→ What to work on: Beginning with the line that contains "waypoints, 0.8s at" and ending with the line that contains "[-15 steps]", reproduce the lines of the entries below exactly, omitting pictures.

Records from a collection:
Start of Block

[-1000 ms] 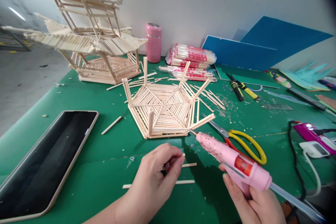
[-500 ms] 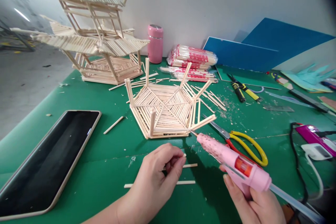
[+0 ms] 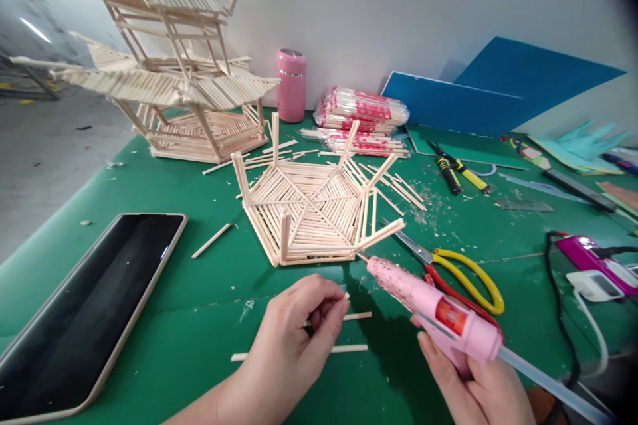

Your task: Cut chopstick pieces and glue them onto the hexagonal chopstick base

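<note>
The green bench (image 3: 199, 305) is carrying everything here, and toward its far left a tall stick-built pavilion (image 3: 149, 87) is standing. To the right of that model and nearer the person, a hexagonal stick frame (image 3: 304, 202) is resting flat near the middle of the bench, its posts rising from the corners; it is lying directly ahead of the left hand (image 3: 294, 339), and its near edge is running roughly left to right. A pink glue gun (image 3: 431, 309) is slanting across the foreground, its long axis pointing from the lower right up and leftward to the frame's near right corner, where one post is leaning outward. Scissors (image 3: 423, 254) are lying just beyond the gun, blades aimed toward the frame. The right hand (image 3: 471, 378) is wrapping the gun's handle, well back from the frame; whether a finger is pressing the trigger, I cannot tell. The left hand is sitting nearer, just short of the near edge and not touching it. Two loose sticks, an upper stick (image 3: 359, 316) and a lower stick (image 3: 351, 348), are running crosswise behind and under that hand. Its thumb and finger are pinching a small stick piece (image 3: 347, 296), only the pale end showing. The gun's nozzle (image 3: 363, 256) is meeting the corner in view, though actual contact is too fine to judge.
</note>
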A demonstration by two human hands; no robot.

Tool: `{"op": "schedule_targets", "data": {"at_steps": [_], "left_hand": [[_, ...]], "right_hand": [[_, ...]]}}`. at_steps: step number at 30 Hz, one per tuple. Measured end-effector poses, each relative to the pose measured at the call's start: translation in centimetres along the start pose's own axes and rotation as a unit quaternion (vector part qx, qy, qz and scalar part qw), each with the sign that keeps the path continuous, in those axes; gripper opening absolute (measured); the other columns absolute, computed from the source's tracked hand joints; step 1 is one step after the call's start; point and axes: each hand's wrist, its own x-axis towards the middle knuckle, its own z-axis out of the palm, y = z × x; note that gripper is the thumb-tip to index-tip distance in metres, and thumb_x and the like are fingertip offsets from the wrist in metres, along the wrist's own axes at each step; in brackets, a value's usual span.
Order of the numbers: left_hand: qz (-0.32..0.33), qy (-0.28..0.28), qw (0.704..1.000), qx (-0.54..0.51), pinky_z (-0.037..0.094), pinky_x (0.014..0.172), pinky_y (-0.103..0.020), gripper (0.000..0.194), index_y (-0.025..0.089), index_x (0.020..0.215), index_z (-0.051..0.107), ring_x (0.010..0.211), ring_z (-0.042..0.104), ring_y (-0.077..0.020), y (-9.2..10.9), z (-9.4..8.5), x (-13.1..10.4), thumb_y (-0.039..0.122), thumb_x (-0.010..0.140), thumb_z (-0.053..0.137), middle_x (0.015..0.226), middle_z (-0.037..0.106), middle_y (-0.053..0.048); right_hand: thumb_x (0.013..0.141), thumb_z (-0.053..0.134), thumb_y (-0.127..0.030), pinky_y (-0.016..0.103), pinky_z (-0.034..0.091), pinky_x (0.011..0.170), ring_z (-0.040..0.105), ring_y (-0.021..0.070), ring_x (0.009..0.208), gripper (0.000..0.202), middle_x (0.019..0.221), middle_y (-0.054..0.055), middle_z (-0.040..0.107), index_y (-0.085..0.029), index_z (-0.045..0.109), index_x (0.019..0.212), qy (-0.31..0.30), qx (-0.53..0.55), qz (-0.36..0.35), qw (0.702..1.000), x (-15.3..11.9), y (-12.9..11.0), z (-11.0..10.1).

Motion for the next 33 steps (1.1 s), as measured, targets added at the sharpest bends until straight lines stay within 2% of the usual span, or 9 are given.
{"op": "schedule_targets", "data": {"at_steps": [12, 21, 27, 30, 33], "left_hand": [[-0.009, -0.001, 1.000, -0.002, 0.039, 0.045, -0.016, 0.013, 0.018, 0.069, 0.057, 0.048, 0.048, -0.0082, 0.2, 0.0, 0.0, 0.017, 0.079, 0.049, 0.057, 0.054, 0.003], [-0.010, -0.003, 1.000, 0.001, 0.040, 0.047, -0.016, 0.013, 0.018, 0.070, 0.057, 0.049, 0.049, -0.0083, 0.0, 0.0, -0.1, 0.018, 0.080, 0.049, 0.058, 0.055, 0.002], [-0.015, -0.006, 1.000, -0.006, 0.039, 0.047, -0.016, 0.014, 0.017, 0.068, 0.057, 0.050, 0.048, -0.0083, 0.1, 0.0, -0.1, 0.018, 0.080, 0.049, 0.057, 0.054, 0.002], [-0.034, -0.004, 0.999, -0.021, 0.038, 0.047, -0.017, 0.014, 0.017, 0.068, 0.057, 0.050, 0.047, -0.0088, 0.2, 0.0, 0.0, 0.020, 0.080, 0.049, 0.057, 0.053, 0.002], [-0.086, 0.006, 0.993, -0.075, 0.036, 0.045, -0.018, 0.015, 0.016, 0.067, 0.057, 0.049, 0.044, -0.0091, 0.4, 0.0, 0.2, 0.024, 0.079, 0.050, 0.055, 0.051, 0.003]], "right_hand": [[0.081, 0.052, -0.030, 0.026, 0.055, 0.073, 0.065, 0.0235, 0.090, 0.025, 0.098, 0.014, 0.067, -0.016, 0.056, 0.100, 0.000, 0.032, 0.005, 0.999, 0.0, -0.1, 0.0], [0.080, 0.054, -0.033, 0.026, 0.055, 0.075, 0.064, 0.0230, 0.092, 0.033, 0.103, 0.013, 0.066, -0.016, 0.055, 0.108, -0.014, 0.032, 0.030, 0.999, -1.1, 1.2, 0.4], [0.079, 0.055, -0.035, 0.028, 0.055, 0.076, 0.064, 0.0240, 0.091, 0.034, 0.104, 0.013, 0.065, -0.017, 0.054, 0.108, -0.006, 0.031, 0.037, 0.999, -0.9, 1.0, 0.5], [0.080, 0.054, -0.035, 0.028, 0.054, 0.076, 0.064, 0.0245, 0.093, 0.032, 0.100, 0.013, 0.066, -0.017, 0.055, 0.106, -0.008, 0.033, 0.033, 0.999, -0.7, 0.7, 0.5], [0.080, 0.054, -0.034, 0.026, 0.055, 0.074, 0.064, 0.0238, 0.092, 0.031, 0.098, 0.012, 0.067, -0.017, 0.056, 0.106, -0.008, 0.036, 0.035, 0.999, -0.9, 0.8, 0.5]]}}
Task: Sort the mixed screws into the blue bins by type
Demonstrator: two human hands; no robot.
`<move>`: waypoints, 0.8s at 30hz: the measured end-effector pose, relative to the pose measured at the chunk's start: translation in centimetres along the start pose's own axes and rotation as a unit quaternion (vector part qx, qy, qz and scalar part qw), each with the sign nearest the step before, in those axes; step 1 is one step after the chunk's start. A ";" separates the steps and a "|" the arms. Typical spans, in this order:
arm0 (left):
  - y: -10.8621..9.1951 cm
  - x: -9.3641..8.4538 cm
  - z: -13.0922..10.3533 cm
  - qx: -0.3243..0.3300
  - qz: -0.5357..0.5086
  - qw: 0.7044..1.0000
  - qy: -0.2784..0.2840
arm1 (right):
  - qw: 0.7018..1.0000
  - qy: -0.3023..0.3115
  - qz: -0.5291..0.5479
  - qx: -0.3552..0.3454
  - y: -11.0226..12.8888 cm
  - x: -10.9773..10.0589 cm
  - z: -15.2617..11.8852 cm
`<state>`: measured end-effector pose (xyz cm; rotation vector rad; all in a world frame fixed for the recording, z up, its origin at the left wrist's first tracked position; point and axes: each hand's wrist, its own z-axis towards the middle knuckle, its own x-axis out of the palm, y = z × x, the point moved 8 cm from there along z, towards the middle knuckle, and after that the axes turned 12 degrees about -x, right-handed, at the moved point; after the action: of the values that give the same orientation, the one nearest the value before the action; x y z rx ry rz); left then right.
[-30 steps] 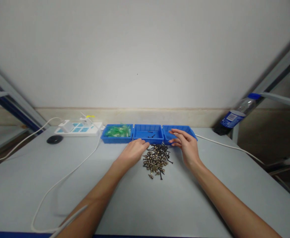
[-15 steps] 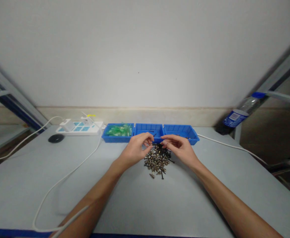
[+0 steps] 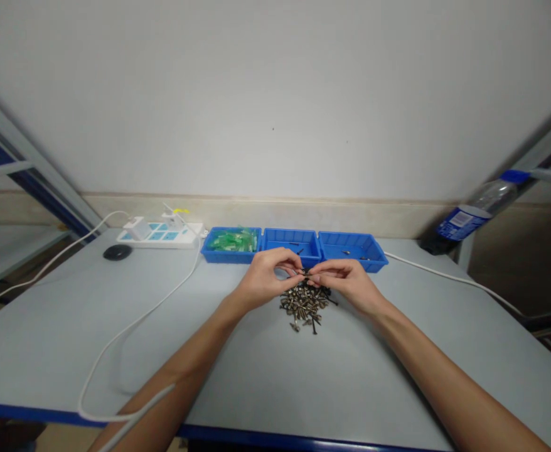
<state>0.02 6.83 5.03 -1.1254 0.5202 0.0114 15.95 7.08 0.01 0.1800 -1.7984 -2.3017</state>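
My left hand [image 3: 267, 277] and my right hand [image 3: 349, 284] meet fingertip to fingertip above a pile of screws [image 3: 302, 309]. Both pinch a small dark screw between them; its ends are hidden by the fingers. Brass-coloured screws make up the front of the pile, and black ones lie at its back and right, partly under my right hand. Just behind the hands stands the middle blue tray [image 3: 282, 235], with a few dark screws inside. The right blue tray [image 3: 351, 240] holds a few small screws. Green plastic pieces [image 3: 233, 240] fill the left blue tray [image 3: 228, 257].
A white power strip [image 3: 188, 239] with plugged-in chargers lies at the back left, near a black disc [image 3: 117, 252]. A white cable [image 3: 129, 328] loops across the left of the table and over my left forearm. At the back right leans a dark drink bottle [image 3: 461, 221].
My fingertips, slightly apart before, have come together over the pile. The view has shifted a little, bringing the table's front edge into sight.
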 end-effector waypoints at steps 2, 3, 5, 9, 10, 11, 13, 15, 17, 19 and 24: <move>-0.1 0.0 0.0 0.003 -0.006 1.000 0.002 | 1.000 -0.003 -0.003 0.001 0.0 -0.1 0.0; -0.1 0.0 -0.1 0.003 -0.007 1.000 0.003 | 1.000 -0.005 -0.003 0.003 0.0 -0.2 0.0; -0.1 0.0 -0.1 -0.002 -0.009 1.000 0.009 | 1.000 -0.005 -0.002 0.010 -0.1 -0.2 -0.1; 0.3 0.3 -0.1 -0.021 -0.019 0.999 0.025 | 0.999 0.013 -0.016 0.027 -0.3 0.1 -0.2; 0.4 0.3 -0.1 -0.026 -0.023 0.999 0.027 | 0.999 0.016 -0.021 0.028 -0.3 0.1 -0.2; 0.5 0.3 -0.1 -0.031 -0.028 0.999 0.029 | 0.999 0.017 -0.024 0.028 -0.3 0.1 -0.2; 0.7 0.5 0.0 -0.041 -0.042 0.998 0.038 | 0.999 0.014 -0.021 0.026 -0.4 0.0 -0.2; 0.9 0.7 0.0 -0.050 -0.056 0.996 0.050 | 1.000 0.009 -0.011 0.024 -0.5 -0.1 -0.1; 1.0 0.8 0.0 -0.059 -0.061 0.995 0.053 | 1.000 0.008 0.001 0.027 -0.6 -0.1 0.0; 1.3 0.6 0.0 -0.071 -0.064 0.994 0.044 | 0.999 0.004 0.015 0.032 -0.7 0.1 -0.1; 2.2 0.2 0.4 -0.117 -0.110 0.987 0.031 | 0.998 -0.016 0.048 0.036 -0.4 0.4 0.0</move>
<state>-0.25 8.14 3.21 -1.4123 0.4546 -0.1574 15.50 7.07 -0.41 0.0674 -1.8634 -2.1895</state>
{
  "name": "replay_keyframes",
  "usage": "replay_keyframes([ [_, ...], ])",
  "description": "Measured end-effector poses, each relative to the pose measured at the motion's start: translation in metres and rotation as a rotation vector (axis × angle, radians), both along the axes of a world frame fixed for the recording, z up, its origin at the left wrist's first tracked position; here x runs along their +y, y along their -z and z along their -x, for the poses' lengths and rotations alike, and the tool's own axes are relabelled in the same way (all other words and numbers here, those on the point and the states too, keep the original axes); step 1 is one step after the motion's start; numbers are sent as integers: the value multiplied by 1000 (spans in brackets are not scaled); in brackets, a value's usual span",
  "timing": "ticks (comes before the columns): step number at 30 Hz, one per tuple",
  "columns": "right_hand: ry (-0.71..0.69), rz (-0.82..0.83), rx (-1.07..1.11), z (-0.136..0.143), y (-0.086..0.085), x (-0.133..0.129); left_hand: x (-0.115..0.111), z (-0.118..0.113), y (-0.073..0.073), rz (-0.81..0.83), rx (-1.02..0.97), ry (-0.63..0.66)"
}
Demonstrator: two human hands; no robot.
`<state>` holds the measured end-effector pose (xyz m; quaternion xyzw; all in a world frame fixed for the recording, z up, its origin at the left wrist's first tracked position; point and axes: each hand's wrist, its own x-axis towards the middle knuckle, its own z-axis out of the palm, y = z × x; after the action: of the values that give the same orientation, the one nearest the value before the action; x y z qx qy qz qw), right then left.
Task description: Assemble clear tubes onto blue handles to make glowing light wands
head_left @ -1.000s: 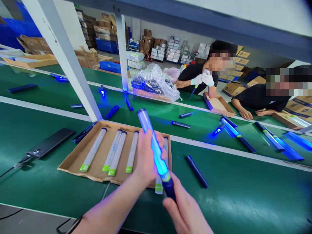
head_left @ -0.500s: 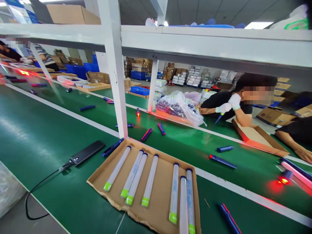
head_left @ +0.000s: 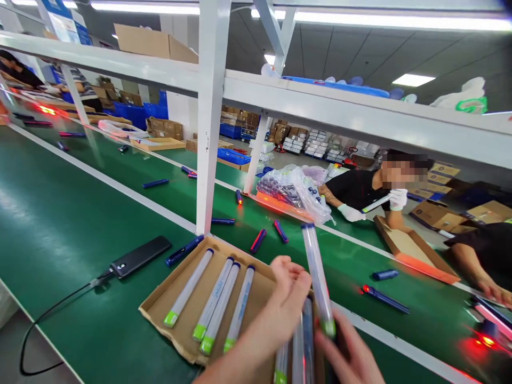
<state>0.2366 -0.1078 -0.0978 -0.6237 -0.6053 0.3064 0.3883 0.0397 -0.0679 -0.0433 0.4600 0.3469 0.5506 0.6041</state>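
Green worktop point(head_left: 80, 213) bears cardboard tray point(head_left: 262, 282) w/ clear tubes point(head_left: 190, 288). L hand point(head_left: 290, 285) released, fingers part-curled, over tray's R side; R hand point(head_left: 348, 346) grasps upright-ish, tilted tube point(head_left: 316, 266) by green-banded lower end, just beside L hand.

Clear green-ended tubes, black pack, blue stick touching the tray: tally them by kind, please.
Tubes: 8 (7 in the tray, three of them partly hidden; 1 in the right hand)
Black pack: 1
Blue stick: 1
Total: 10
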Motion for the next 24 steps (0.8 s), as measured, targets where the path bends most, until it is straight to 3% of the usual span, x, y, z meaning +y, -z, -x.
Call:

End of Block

→ Solution for this exercise:
`<move>`: waypoints, 0.8s at 30hz: the measured end-effector pose, relative to the pose measured at the chunk's start: translation in centimetres along the start pose's own axes and rotation as a unit quaternion (vector part qx, qy, qz and scalar part qw), each with the sign nearest the step before, in those axes; step 1 is one step after the chunk's start. A ";" separates the steps and a "|" the arms. Typical spans, in this order:
arm0 (left):
  - y: -10.8621..9.1951 cm
  - x: -9.3641..8.4538 cm
  - z: -13.0922..10.3533 cm
  - qx: -0.3243..0.3300
  - qz: -0.5357..0.5086
  - qw: 0.7044..1.0000
  - qy: -0.2784..0.2840
arm1 (right):
  - qw: 0.7018..1.0000
  - qy: -0.3023..0.3115
  - qz: -0.5291..0.5479
  - qx: -0.3552..0.3454
  - y: -11.0226..12.8888 cm
  - x: -10.9773..10.0589 cm
  - z: -15.2617..11.8852 cm
`<state>`: measured end-effector pose (xyz cm; rotation vector rad; all in a world frame fixed for the recording, z up, its origin at the left wrist's first tracked position; point and axes: each hand's wrist, its own z-axis towards the middle knuckle, its own x-axis out of the palm, y = z × x, the point moved 8 cm from there along z, towards the middle knuckle, and after that the axes turned 12 degrees about -x, right-handed, at the moved point; after the action: of the values that give the same orientation, the one nearest the value before the action; x y z rx ry rz); left then right.
[-30 steps] 
[-15 steps] 

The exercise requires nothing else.